Firstly, recall that for any perfect $\mathbb{F}_p$-algebra $R$, a strict $p$-ring for $R$ is a ring $A$ in which $p$ is not a zero-divisor, Hausdorff and complete for the $p$-adic topology, and with $A/p \cong R$. The key fact about these rings is the following.

Proposition: For every perfect $\mathbb{F}_p$-algebra $R$, a strict $p$-ring $W(R)$ exists, and is unique up to unique isomorphism as a ring over $R$ (in fact $R \mapsto W(R)$ is a functor).
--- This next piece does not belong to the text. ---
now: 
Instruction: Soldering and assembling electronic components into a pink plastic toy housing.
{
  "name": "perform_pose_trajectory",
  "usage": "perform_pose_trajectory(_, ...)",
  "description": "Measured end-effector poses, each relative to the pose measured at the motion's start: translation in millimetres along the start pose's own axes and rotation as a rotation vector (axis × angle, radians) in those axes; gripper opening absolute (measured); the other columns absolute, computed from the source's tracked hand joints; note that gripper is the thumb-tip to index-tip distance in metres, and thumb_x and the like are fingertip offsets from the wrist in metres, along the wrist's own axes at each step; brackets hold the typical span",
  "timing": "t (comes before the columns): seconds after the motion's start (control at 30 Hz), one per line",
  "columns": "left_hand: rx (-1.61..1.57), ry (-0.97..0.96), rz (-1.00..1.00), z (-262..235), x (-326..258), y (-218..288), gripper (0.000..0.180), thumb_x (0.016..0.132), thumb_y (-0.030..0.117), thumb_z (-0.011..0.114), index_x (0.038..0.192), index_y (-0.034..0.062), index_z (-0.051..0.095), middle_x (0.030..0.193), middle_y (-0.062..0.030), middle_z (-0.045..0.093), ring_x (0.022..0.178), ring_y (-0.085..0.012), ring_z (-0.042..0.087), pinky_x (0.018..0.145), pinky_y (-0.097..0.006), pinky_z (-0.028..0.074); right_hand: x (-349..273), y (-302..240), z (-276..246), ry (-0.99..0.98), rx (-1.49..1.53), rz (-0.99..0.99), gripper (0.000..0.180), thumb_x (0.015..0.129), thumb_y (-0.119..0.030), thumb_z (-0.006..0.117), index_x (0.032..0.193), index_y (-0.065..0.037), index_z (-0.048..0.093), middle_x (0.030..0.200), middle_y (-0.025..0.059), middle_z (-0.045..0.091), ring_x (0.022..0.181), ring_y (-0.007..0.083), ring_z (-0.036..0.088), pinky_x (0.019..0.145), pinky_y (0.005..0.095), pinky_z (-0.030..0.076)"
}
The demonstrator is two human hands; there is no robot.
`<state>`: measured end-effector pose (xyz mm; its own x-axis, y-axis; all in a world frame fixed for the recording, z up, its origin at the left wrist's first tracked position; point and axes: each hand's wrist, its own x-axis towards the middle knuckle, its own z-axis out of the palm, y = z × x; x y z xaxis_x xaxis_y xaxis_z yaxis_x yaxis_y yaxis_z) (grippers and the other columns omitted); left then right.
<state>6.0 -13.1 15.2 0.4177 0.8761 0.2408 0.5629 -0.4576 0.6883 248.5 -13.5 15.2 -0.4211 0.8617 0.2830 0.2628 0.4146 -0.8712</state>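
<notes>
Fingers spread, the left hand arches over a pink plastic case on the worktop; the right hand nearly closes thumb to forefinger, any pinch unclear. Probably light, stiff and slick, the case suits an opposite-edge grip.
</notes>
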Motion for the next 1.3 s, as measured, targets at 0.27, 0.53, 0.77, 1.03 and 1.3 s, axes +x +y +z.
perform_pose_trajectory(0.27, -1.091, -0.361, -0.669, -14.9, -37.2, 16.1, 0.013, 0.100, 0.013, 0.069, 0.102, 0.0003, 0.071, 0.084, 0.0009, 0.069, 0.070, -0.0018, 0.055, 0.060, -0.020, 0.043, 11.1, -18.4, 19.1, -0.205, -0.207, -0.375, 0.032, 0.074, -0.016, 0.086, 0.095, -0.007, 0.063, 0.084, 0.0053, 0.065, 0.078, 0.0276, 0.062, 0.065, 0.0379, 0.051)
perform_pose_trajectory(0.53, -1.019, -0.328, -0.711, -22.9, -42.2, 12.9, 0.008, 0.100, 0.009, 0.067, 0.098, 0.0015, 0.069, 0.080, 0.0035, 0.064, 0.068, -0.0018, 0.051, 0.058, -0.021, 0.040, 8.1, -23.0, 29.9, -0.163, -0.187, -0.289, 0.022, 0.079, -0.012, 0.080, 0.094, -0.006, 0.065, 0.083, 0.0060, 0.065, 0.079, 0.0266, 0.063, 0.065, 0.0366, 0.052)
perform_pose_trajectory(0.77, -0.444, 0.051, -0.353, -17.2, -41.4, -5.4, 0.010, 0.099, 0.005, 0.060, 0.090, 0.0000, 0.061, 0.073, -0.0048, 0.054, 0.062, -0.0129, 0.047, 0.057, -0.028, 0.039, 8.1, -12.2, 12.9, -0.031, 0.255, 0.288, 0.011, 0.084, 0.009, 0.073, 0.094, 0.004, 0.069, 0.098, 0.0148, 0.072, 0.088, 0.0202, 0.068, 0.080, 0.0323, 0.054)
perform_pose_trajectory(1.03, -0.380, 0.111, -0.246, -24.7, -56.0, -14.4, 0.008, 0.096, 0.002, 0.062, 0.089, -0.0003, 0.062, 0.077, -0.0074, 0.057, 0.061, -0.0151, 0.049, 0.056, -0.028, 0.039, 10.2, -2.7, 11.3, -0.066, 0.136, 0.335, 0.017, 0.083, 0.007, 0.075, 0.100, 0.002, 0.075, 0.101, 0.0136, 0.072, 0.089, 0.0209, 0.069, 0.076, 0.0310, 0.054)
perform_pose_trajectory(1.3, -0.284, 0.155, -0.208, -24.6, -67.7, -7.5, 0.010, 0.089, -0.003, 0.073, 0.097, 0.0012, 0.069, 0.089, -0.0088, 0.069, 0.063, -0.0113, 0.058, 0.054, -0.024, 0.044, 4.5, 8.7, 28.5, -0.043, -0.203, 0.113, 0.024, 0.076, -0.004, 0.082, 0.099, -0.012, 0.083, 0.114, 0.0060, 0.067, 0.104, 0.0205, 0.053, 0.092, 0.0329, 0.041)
This is of course well-known. The new construction goes as follows. View $R$ as a monoid (remember multiplication and the identity element), and form the free ring $\mathbb{Z}R$ thereon. This has elements $\sum_i n_i[r_i]$ with addition as a “free $\mathbb{Z}$-module” and multiplication coming from the monoid structure. For example, this means that weirdly $[0]\not= 0$ yet (but $[1]=1$). There is also (induced from the identity on $R$ as a monoid) a natural ring map $\mathbb{Z}R \rightarrow R$. Let $I$ be its kernel, and form the $I$-adic completion $A$. It turns out (and the proof in their paper is pretty short) that this is a strict $p$-ring and so canonically isomorphic to $W(R)$.

One interesting feature of this construction is that of course you can run it for $R$ not perfect, where the Witt construction also gives you something but which is non-canonical (a `Cohen ring’). Apparently this construction in general gives a different one from the Witt construction (so it is genuinely different: not a clever repackaging).